====== Collected material ======

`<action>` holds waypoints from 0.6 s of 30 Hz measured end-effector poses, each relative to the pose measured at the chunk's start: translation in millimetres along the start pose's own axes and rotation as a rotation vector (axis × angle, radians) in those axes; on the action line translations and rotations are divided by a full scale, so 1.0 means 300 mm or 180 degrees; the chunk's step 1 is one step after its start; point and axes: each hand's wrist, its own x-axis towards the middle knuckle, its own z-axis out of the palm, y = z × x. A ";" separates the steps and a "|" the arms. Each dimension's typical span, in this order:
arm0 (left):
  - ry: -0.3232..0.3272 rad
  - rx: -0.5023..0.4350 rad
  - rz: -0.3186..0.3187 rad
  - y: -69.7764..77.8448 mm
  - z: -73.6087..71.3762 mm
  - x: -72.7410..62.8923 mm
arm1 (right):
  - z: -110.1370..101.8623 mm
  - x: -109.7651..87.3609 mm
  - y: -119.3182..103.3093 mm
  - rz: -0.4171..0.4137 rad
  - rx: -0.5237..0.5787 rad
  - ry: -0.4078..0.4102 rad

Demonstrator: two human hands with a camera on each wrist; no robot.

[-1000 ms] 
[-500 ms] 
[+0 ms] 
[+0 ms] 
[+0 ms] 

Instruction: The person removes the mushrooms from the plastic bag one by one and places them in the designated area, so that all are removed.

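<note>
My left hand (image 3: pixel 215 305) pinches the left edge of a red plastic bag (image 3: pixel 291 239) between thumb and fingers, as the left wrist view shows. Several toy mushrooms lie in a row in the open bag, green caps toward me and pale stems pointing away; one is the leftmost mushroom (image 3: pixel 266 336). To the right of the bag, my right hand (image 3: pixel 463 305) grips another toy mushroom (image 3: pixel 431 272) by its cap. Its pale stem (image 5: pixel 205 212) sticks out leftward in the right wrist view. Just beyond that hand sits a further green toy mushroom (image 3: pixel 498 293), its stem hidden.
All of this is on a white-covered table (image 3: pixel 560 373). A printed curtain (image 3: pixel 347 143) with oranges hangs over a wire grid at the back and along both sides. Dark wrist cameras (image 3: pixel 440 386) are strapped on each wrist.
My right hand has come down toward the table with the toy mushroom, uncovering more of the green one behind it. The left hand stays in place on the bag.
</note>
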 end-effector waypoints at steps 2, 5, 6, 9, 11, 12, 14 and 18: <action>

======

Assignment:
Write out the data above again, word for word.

Solution to this exercise:
`<action>` holds waypoints from 0.6 s of 30 Hz measured end-effector poses, each relative to the pose measured at the chunk's start: translation in millimetres along the start pose's own axes and rotation as a rotation vector (axis × angle, radians) in those axes; on the action line translations and rotations are divided by a full scale, so 1.0 means 300 mm or 180 degrees; the chunk's step 1 is one step after its start; point and axes: each hand's wrist, its own x-axis towards the middle knuckle, its own z-axis out of the palm, y = z × x. A ";" separates the steps and a "|" the arms. Each dimension's typical span, in this order:
arm0 (left):
  - ry: -0.3232..0.3272 rad
  - rx: -0.5023..0.4350 rad
  - rz: -0.3186..0.3187 rad
  - y: -69.7764..77.8448 mm
  - z: -73.6087..71.3762 mm
  - x: -72.7410..62.8923 mm
arm1 (right):
  - z: -110.1370..101.8623 mm
  - x: -109.7651..87.3609 mm
  - y: -119.3182..103.3093 mm
  - rz: -0.4171..0.4137 rad
  - rx: -0.5237..0.5787 rad
  - ry: -0.4078..0.4102 rad

Demonstrator: two human hands with a camera on each wrist; no robot.

[-1000 ms] 
[-500 ms] 
[+0 ms] 
[+0 ms] 
[+0 ms] 

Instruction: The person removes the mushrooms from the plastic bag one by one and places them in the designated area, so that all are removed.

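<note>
My left hand (image 3: pixel 215 305) pinches the left edge of a red plastic bag (image 3: pixel 291 239) between thumb and fingers, as the left wrist view shows. Several toy mushrooms lie in a row in the open bag, green caps toward me and pale stems pointing away; one is the leftmost mushroom (image 3: pixel 266 336). To the right of the bag, my right hand (image 3: pixel 463 305) grips another toy mushroom (image 3: pixel 431 272) by its cap. Its pale stem (image 5: pixel 205 212) sticks out leftward in the right wrist view. Just beyond that hand sits a further green toy mushroom (image 3: pixel 498 293), its stem hidden.
All of this is on a white-covered table (image 3: pixel 560 373). A printed curtain (image 3: pixel 347 143) with oranges hangs over a wire grid at the back and along both sides. Dark wrist cameras (image 3: pixel 440 386) are strapped on each wrist.
My right hand has come down toward the table with the toy mushroom, uncovering more of the green one behind it. The left hand stays in place on the bag.
</note>
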 end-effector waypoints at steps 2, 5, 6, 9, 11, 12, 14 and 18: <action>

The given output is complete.